[ABOUT THIS TASK]
Find the line containing "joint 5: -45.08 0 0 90" in the entries below. Restate it and each line after it, word for word, up to and including the line containing "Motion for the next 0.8".

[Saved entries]
=====

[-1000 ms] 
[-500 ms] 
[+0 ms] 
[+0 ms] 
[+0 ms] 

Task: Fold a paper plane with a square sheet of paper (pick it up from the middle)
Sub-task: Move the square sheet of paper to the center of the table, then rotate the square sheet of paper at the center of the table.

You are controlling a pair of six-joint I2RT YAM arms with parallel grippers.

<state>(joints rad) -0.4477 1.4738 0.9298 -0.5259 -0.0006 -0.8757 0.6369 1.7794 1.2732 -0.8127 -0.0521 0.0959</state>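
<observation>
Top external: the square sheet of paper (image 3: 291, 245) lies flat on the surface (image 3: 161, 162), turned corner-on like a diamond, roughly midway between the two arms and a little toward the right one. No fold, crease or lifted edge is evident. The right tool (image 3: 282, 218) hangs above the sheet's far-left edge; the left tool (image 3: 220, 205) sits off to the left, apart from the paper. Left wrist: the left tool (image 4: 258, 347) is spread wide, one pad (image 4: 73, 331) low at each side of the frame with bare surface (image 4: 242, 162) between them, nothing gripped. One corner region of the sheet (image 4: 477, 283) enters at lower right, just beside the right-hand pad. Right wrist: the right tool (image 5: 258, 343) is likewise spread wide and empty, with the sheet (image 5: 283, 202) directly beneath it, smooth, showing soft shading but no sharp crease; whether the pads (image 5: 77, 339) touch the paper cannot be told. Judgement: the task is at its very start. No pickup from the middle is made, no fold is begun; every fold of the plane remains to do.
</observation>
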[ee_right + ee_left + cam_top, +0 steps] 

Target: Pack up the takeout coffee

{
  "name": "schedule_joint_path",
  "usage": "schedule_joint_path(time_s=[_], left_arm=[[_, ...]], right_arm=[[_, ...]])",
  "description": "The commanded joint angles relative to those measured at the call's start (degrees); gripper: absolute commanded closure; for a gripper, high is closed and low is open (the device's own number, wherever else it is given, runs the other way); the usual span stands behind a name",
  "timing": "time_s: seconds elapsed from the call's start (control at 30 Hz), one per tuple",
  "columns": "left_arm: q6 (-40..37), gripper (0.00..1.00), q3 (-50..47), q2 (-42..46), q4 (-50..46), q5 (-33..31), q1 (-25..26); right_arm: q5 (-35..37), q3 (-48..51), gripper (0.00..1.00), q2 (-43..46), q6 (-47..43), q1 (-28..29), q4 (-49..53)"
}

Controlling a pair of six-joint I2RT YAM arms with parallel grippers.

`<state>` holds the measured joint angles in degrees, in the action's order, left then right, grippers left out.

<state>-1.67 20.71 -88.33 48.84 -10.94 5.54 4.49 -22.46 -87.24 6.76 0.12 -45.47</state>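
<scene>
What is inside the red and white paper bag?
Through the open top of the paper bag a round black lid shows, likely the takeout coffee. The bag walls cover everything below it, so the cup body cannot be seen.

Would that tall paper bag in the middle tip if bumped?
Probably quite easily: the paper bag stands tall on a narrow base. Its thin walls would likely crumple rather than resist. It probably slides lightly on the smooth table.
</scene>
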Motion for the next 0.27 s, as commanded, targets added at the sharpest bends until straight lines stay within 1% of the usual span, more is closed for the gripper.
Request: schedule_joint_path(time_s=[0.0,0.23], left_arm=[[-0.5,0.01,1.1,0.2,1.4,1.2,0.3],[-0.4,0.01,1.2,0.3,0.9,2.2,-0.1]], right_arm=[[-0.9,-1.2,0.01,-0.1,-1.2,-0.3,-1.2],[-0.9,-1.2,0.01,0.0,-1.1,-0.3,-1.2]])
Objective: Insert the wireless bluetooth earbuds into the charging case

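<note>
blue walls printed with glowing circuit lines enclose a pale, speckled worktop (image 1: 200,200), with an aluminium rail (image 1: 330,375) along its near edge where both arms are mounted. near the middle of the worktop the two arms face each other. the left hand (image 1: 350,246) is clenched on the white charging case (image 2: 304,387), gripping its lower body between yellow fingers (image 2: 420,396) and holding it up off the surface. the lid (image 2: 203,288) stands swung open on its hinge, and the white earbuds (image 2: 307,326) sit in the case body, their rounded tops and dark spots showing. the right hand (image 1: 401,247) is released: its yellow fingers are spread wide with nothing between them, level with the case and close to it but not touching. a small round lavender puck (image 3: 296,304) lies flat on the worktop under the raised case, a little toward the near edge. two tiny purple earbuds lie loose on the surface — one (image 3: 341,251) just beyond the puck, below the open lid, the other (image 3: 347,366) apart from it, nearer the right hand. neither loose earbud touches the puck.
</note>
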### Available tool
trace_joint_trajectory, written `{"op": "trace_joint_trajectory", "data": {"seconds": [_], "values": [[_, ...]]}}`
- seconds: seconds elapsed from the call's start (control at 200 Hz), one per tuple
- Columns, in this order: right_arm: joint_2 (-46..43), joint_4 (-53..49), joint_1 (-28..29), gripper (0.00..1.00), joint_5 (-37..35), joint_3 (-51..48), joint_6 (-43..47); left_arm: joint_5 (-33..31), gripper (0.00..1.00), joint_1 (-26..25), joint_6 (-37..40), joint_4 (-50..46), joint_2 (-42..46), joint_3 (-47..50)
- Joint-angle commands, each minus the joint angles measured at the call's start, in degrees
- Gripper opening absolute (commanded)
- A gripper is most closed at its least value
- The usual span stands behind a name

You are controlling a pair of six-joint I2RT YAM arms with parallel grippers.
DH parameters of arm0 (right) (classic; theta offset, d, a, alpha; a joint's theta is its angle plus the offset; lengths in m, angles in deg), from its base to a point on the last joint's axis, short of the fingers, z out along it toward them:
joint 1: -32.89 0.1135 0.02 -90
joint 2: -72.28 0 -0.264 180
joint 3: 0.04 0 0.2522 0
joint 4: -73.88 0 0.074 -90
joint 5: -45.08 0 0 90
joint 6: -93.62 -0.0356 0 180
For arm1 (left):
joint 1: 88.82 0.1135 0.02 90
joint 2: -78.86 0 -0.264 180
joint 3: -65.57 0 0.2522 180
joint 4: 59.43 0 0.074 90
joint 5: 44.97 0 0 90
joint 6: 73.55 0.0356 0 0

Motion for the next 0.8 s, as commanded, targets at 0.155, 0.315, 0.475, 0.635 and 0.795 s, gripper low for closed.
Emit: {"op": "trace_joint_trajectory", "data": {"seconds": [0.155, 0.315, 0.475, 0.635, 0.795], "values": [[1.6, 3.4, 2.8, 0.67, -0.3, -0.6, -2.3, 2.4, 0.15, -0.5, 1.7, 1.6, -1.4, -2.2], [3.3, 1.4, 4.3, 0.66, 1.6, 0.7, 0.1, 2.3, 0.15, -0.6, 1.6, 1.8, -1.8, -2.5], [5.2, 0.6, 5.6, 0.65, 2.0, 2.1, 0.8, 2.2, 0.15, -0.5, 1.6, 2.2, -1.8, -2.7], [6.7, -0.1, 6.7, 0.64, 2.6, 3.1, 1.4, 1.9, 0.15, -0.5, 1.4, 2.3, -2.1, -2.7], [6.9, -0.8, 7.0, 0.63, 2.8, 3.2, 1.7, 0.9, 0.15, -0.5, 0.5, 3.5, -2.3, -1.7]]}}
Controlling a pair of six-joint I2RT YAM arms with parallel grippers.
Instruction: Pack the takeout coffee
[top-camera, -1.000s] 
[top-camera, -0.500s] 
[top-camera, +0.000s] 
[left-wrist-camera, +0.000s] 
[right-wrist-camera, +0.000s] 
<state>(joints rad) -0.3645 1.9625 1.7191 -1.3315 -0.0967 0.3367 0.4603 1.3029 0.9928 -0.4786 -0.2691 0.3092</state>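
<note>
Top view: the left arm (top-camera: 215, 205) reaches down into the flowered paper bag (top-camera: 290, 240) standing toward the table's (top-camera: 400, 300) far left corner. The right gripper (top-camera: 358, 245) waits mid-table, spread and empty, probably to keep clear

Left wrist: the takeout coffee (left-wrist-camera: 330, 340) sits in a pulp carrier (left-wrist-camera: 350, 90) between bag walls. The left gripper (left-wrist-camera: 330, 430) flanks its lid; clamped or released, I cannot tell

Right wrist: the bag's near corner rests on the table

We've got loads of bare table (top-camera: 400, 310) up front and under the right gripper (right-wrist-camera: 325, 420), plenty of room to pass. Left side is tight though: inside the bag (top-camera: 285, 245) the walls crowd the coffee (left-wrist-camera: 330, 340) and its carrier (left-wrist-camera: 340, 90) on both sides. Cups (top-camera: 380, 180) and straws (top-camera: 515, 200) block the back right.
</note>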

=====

[RESPONSE]
joint 5: -45.08 0 0 90
joint 6: -93.62 -0.0356 0 180
For arm1 (left):
joint 1: 88.82 0.1135 0.02 90
joint 2: -78.86 0 -0.264 180
joint 3: -65.57 0 0.2522 180
joint 4: 59.43 0 0.074 90
joint 5: 44.97 0 0 90
joint 6: 73.55 0.0356 0 0

Motion for the next 0.8 s, as commanded, targets at 0.155, 0.315, 0.475, 0.635 and 0.795 s, gripper low for closed.

A complete answer has now been given to the exercise.